- The paper introduces a novel evaluation taxonomy combining perplexity and prompt engineering to assess LLMs' quality judgments.
- It compares multiple models and prompt settings using metrics like Pearson correlations, highlighting GPT-4’s superior alignment with human annotations.
- The findings inform automated evaluation and training optimizations to enhance task-specific reliability and unbiased performance in LLMs.

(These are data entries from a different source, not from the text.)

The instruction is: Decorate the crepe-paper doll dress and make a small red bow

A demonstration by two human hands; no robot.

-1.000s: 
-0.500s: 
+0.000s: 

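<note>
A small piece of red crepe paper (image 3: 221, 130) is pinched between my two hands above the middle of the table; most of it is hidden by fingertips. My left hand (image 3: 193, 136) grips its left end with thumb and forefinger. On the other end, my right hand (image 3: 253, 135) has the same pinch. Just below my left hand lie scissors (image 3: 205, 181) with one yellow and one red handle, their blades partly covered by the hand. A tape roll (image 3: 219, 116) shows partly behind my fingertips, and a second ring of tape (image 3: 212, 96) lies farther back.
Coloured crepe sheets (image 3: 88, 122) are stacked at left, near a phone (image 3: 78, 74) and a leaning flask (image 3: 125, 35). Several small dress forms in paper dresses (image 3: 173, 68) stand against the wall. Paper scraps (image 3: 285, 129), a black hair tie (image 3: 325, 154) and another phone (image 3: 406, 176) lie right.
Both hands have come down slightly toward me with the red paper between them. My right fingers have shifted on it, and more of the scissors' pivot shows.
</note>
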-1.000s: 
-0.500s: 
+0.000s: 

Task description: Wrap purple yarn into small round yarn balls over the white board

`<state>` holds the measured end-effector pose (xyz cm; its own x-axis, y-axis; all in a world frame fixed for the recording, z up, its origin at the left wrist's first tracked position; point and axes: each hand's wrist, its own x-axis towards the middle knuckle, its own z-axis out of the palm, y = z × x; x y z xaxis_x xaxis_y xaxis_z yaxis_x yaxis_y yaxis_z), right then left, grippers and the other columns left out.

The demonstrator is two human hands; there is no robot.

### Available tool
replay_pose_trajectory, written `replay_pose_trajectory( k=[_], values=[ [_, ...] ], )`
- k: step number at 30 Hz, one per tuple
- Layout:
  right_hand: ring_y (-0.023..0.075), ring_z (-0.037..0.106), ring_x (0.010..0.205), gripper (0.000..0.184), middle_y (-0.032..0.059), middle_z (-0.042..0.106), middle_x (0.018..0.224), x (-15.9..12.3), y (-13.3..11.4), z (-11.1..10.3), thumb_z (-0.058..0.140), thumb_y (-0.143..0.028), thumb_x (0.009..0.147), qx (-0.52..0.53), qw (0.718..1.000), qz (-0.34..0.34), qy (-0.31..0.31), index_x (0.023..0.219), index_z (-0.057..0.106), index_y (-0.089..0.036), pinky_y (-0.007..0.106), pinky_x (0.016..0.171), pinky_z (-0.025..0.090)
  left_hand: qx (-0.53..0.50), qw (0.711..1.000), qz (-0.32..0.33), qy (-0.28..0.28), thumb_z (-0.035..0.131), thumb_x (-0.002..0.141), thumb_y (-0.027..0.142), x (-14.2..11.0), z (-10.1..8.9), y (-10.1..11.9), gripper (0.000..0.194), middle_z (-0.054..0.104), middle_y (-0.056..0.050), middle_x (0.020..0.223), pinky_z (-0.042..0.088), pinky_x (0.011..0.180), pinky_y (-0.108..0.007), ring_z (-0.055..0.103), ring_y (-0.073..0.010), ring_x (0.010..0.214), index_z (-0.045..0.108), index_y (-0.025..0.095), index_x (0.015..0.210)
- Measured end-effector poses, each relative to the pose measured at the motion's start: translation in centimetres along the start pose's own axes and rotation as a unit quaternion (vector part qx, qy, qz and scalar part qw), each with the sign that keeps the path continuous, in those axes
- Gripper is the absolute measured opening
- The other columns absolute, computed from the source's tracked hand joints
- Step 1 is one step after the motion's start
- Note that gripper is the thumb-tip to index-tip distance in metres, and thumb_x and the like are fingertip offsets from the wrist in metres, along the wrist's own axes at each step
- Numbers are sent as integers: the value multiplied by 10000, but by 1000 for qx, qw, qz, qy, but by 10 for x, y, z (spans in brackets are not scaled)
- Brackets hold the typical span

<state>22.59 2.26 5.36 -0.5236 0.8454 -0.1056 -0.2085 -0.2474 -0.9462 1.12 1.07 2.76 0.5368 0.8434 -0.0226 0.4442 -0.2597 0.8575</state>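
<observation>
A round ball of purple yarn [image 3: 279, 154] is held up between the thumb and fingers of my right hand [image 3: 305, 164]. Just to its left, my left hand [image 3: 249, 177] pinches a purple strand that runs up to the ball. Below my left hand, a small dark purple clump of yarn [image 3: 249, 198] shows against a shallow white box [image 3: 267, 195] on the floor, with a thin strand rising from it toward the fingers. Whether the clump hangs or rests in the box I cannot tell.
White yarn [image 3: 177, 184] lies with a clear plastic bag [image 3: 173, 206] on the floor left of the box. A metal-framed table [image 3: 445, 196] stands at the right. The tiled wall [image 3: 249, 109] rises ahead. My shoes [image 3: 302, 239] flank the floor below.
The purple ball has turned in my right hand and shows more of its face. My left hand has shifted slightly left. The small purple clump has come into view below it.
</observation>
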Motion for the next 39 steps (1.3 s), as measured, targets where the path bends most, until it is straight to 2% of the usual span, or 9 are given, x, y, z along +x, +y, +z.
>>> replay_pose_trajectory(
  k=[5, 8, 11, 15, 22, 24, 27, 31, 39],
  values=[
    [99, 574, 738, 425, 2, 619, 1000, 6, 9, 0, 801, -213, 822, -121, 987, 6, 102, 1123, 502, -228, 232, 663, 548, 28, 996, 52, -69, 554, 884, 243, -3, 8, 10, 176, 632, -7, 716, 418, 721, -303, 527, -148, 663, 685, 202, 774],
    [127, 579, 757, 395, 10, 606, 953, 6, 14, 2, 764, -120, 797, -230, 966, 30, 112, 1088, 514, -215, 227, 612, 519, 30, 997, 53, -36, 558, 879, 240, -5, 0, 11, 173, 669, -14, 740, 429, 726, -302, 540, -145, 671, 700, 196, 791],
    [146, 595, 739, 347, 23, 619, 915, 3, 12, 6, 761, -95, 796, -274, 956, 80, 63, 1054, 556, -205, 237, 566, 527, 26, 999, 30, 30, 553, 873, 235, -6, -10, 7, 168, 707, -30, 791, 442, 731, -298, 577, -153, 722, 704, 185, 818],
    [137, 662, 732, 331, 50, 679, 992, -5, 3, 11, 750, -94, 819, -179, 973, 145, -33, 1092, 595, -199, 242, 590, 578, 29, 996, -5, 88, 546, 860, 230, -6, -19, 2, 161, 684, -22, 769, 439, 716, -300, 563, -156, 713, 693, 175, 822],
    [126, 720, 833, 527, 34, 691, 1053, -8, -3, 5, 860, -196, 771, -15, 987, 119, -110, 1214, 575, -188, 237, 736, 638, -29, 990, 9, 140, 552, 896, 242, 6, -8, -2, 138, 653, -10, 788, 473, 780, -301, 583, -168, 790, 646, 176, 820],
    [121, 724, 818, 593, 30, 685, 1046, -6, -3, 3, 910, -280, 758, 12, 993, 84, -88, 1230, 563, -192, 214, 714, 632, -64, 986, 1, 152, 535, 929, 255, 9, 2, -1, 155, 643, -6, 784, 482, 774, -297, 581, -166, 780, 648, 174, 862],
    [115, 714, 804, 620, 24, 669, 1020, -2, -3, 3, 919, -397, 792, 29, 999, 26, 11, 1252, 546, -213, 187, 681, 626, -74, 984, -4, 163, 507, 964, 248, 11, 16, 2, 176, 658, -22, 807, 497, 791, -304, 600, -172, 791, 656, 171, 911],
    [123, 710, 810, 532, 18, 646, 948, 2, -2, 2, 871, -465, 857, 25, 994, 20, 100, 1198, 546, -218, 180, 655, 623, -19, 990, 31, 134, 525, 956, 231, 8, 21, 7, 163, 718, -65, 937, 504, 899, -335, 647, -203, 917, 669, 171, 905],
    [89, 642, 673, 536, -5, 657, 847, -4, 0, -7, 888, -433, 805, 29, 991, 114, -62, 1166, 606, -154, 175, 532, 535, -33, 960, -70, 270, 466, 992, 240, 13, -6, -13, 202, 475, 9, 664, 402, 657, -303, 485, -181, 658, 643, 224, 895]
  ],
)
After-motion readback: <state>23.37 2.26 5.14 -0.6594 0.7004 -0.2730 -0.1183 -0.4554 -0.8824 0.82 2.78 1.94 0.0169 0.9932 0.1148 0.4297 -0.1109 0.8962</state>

Evaluating the Evaluator: Measuring LLMs' Adherence to Task Evaluation Instructions
Introduction
The paper explores the methodology of LLMs-as-a-judge, substituting human involvement in task evaluations with LLM-based automated assessments. LLMs such as GPT-4 and Llama3, trained through RLHF, are expected to emulate human judgement when evaluating quality tasks like text coherence. This research scrutinizes whether LLMs adhere to task-specific prompts or mirror their biases rooted in their high-quality fine-tuned data. It introduces a novel taxonomy of qualitative evaluation criteria and positions perplexity as a benchmark alongside explicit prompts for quality judgement.
Evaluating LLMs-as-a-judge
To critically assess LLMs-as-a-judge, multiple prompt settings are evaluated:
- Perplexity-Based Evaluation: Relies on LLM perplexity without explicit prompting, measuring the alignment of task solutions with the model's training data.
- Generic Prompt: Basic quality assessment with minimal instruction.
- Specific Criteria Prompt: Judgment based on named criteria, counting on the model's intrinsic knowledge of these criteria.
- Full Rubric Prompt: Includes comprehensive criteria with detailed guidance on scoring.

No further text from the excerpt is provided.